- [THE TASK]
Each line below that holds the string "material" counts once; report the total and nothing else.
╭─ LISTED RECORDS
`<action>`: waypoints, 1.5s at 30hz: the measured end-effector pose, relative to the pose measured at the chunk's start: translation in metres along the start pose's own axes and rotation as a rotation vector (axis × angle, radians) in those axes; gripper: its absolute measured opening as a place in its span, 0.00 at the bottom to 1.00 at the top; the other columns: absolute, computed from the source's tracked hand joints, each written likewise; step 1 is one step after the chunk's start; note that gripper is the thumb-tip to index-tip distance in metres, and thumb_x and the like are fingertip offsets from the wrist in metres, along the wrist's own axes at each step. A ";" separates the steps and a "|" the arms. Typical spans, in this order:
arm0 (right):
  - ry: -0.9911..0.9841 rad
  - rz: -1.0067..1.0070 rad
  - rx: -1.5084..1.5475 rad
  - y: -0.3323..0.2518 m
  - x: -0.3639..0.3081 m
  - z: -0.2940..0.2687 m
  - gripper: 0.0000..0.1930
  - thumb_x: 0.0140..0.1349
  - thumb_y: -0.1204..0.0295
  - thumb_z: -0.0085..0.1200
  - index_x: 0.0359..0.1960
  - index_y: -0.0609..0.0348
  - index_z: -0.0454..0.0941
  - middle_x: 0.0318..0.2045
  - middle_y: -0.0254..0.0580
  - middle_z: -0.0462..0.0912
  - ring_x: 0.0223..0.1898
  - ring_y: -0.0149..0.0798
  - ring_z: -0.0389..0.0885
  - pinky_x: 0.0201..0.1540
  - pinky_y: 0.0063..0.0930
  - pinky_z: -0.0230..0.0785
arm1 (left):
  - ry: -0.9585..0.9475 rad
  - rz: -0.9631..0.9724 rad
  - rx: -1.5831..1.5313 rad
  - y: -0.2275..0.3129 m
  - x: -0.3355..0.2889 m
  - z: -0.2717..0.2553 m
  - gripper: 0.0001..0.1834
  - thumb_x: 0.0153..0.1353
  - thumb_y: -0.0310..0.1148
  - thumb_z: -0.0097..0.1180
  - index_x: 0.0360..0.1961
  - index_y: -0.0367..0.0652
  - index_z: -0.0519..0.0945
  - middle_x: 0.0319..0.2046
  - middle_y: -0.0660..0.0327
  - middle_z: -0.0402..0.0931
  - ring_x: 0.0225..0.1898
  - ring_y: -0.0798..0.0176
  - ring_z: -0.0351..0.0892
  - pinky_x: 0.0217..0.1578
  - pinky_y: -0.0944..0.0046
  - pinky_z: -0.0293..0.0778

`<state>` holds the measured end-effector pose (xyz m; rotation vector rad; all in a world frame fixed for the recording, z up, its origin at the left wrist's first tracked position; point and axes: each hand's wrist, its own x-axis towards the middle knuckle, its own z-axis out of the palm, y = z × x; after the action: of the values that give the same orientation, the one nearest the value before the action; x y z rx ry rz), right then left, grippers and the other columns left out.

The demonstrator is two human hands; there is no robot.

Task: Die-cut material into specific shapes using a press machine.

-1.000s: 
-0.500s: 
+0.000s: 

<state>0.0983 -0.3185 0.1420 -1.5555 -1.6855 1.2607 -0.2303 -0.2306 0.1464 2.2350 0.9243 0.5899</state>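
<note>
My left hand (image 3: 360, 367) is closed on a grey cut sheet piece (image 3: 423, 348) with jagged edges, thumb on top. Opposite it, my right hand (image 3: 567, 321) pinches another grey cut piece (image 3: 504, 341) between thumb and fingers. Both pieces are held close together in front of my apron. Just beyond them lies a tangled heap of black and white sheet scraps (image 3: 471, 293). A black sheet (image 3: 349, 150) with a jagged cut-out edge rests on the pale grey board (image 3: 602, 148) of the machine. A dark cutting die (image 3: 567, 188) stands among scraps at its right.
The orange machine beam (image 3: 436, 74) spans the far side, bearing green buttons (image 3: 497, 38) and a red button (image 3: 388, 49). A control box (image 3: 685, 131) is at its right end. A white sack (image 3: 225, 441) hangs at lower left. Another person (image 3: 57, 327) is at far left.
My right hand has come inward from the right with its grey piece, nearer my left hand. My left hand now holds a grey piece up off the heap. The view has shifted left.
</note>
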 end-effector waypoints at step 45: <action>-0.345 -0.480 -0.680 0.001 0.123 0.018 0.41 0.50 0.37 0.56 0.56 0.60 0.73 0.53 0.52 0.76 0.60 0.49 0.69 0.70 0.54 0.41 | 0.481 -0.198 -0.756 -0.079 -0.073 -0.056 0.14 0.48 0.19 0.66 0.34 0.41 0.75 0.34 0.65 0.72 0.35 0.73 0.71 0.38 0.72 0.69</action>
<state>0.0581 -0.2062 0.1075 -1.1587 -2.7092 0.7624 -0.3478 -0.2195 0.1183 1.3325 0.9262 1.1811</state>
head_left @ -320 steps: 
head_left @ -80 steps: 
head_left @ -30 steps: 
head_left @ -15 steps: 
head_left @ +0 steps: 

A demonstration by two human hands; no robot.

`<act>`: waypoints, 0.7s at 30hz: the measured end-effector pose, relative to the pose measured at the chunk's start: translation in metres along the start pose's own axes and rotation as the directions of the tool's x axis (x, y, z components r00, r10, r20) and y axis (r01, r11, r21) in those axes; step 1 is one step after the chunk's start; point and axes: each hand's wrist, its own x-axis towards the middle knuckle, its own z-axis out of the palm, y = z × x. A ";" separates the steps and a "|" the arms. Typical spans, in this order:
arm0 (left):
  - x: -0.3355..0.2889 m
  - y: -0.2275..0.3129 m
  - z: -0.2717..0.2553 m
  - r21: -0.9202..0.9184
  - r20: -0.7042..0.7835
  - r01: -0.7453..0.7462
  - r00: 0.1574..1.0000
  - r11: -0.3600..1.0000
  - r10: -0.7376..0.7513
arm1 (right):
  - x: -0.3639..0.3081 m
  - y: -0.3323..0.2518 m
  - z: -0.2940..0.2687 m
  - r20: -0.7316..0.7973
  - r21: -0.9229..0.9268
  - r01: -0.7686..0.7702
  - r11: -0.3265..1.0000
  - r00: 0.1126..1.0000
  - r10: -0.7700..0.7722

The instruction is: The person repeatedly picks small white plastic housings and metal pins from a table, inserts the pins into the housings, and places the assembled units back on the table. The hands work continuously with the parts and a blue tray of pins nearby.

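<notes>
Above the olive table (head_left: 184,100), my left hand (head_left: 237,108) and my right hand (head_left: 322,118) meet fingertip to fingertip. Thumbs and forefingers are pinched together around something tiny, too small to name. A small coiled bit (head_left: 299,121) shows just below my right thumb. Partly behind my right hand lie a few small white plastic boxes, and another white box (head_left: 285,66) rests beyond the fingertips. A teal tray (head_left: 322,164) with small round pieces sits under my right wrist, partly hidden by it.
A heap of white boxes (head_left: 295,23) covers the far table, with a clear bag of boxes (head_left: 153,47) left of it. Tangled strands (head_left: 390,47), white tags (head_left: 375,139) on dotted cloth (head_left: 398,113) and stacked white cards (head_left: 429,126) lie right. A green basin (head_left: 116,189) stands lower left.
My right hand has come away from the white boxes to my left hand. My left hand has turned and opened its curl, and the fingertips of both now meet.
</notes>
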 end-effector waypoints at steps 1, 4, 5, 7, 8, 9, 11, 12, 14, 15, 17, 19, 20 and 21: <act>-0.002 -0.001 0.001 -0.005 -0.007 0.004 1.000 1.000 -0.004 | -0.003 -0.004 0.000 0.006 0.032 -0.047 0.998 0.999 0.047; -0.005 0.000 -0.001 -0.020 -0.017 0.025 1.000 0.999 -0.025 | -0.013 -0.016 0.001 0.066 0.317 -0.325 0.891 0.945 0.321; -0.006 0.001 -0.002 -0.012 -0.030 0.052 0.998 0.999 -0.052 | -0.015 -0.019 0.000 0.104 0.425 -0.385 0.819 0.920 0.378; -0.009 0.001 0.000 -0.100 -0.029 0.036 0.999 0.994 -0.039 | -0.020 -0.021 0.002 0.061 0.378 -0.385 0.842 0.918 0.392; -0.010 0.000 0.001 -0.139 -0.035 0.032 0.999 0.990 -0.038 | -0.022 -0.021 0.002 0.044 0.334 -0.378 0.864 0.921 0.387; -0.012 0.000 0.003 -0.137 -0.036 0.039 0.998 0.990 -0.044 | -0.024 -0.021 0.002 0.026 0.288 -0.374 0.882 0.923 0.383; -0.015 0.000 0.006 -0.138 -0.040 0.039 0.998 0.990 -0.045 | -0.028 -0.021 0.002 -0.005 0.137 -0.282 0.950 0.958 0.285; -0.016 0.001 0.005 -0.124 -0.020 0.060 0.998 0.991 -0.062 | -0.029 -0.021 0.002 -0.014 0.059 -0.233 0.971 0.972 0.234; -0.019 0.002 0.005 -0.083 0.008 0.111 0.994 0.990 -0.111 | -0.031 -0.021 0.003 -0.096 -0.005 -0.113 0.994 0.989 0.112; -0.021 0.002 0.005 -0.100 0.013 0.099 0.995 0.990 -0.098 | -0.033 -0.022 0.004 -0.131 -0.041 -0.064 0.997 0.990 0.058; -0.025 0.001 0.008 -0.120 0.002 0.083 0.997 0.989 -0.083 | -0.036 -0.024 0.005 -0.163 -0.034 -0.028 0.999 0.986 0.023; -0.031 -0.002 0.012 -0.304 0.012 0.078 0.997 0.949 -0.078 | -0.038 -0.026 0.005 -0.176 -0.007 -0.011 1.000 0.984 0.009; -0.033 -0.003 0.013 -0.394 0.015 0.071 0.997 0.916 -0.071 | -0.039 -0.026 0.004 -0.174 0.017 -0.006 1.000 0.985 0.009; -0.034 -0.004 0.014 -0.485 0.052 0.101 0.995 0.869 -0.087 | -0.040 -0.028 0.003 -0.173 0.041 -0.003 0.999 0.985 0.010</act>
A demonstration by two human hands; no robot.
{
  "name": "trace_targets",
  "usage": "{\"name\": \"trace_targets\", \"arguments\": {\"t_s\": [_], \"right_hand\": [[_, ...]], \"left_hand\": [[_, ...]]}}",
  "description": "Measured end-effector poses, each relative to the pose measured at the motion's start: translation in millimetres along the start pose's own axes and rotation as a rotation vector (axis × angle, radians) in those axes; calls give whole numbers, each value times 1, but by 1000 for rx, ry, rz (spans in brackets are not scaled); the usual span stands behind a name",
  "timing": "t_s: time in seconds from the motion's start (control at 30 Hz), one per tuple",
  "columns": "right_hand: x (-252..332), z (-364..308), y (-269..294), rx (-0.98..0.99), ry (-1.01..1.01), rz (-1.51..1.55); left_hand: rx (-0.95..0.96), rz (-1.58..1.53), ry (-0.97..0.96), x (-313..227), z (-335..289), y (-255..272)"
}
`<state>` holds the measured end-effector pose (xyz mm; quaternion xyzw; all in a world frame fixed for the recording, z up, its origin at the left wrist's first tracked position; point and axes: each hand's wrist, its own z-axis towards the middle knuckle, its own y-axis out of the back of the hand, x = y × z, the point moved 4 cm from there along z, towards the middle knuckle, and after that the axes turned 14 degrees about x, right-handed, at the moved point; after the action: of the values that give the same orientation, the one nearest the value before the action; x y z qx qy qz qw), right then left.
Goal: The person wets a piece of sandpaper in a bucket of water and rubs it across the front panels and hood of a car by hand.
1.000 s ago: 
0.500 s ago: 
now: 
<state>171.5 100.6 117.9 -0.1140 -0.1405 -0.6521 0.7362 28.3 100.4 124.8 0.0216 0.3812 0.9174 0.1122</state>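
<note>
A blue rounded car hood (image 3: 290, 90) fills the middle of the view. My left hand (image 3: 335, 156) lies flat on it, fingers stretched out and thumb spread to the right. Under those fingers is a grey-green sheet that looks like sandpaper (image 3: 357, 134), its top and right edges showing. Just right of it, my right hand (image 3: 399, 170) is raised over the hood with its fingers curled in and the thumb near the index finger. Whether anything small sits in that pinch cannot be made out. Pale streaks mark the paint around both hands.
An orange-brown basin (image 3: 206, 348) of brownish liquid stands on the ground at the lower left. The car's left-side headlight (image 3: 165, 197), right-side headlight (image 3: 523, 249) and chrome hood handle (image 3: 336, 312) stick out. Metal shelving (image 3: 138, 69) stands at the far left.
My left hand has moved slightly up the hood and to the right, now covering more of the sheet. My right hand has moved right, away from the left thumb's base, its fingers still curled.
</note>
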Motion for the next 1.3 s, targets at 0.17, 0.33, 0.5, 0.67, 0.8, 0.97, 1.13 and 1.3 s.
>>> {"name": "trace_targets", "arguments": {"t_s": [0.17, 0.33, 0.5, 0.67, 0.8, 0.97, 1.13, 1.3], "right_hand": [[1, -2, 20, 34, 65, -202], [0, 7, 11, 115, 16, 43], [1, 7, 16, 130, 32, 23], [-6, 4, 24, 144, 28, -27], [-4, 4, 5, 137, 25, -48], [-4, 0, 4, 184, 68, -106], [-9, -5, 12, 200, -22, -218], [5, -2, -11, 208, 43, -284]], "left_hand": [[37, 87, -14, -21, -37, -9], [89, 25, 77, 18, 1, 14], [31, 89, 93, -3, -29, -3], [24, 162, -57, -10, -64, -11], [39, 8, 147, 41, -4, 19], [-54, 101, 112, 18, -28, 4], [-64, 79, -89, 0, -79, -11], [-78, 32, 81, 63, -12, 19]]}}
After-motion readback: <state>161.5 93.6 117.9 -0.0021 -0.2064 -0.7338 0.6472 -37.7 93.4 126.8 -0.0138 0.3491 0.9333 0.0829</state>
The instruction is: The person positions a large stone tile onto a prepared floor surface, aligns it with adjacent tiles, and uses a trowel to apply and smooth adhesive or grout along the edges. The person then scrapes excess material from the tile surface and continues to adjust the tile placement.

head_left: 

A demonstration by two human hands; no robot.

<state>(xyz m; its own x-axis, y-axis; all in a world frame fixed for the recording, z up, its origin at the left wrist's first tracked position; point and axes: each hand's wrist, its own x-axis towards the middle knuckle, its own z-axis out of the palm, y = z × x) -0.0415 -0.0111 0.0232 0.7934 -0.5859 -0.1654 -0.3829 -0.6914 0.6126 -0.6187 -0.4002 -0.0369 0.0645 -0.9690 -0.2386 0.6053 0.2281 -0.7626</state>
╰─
- [YOUR RESPONSE]
2